▸ What you need to do
Print the whole listing exactly.

▸ Stored data
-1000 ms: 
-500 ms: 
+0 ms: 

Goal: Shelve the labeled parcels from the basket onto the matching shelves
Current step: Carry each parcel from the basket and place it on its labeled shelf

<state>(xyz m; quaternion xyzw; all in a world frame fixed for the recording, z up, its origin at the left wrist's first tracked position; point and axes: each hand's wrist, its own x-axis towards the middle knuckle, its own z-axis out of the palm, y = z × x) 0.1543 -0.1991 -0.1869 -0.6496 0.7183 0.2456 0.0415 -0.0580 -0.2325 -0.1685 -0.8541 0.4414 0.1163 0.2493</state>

▸ Written answer
-1000 ms: 
-500 ms: 
+0 ms: 

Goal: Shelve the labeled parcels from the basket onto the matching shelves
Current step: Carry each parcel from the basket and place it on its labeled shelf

<state>(xyz m; quaternion xyzw; all in a world frame fixed for the recording, z up, its origin at the left wrist's first tracked position; point and axes: each hand's wrist, its own x-axis towards the middle knuckle, its own z-axis out of the palm, y = z × x) 0.1543 -0.1991 -0.1869 -0.6496 0.7183 0.2456 0.0415 -0.0580 -0.2325 -0.1685 -0.8541 0.4414 0.1163 0.2493</state>

Nothing remains to be added to the exercise.